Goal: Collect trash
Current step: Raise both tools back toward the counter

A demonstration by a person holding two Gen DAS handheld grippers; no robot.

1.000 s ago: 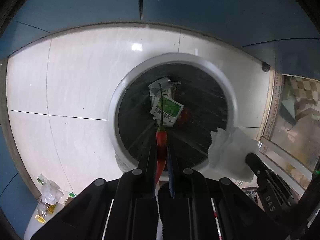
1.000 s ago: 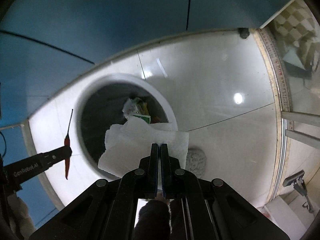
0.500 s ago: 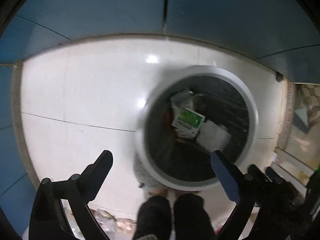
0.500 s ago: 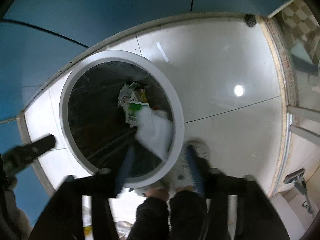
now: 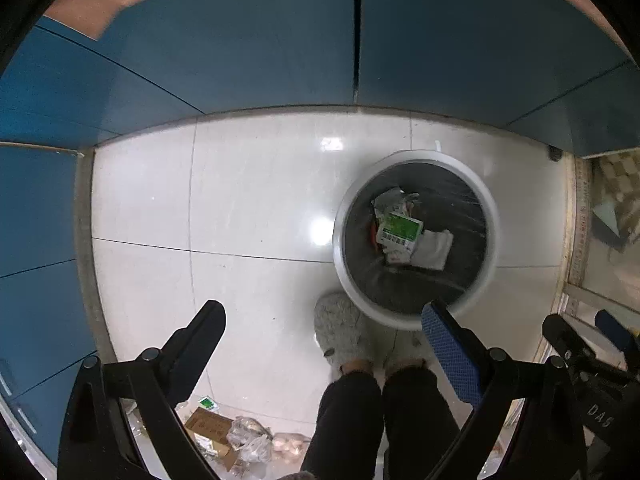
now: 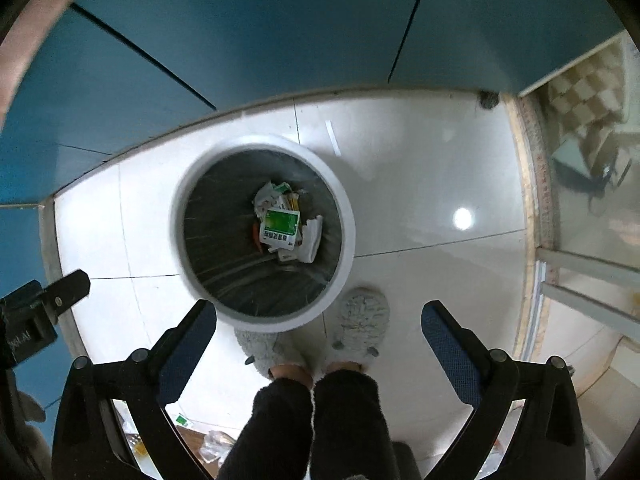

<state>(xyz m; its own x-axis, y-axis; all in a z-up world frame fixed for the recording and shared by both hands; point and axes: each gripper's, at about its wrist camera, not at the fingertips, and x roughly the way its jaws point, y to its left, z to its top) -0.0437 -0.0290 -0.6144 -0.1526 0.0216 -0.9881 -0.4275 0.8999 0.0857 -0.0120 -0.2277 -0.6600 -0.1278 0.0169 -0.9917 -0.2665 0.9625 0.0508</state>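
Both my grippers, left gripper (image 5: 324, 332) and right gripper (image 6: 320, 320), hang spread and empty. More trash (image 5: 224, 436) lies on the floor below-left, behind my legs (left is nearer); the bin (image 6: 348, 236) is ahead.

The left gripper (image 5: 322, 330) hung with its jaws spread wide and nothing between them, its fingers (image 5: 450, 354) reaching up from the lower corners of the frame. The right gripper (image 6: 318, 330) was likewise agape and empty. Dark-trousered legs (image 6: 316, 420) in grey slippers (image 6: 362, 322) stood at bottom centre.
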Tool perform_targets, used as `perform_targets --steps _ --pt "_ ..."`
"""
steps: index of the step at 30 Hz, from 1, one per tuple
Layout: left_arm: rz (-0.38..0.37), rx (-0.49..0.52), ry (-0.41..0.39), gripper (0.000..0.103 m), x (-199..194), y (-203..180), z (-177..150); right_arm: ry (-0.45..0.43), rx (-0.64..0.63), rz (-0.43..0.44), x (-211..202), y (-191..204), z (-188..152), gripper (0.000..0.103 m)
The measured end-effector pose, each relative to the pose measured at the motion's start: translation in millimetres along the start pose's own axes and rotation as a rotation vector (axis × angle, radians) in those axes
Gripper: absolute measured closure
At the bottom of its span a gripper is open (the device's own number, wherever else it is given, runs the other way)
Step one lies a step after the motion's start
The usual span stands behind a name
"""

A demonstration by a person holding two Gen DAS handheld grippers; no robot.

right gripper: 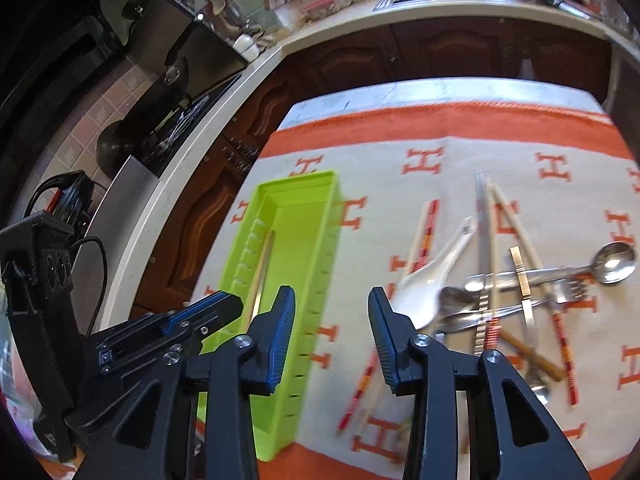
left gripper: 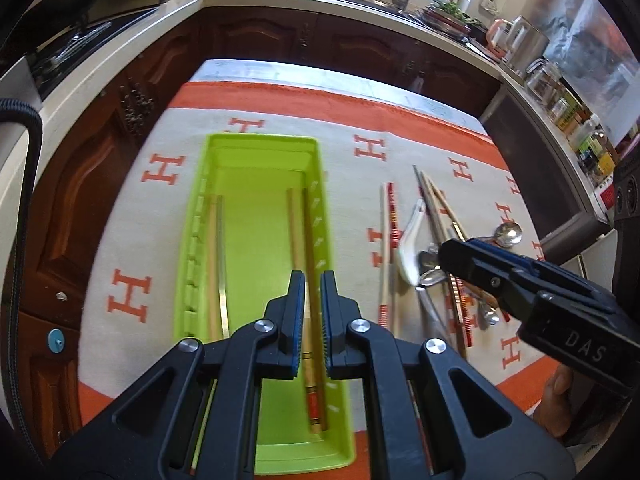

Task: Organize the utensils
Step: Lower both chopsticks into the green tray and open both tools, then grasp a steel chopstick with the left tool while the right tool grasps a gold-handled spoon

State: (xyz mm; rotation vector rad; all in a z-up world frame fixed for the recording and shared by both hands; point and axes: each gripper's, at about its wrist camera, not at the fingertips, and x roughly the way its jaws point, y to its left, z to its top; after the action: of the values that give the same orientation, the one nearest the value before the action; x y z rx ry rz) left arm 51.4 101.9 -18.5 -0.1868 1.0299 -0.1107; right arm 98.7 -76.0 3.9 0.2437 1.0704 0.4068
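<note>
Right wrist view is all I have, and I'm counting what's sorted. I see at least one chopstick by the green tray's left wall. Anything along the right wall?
Observer: Yes, another chopstick lies along the right wall of the green tray.
Operator: Are the left tongs holding it?
Observer: No. The left tongs hover over it with the fingers slightly apart, not clamped.
Operator: Which end is nearest them?
Observer: Its red-banded end lies at the tray's near end.
</note>
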Motion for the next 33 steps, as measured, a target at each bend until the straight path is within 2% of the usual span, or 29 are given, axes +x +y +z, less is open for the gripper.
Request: perform_targets --steps 4,11,14,18,21,26,30,33 --pt "-0.032 0.033 0.020 0.098 12 -32 2 -0.053 0.040 -0.022 -25 -35 -3 0.065" --pt "-0.124 0.063 0.074 0.098 44 -85 9 -0.075 0.124 -0.055 -46 -107 -13 0.066" --pt "-0.159 0.057 0.099 0.098 61 -101 9 -0.063 0.141 -0.060 -42 -132 -21 0.068" --pt "-0.199 0.031 0.140 0.098 87 -113 7 -0.013 0.147 -0.053 -22 -158 -32 0.077" --pt "-0.209 0.014 0.157 0.098 102 -116 8 0.022 0.148 -0.040 -5 -170 -38 0.078" --pt "-0.185 0.002 0.161 0.098 115 -118 12 0.070 0.137 -0.007 20 -180 -40 0.083" --pt "-0.181 -0.007 0.177 0.098 125 -118 17 0.111 0.121 0.008 38 -182 -41 0.098" --pt "-0.179 -0.012 0.184 0.098 130 -120 22 0.096 0.122 0.016 39 -183 -41 0.099"
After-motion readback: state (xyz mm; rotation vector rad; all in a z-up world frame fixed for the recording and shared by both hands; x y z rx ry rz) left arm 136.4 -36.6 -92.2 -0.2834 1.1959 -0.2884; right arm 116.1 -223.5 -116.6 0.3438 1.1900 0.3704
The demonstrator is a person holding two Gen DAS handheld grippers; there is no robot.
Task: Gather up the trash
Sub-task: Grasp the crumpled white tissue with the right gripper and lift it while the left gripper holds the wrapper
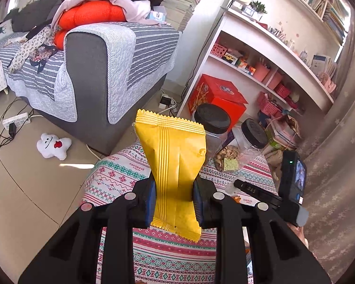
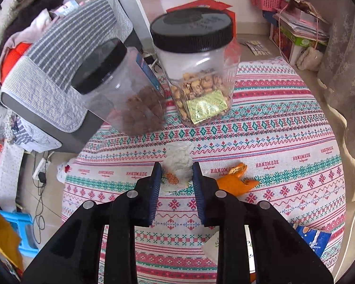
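Left wrist view: left gripper [image 1: 174, 198] fingers clamped on yellow wrapper [image 1: 172, 165], held upright above the desk [image 1: 120, 172], probably for carrying off. Wrapper flat, empty-looking, crimped serrated ends, lengthwise seam. Right gripper [image 2: 175, 182] fingers apart, straddling crumpled white wrapper [image 2: 179, 163] lying on the desk; not yet closed. Orange peel [image 2: 236, 177] just beside.

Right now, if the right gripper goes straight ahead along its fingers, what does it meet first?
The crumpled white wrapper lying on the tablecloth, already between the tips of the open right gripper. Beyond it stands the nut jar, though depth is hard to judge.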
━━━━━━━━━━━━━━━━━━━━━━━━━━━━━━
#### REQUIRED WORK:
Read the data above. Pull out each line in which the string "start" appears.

#### YOUR SOLUTION:
The measured end-effector pose, each relative to the pose measured at the motion's start: translation in millimetres along the start pose's own axes and rotation as a rotation vector (axis × angle, radians) in those axes
Step one lies a step after the motion's start

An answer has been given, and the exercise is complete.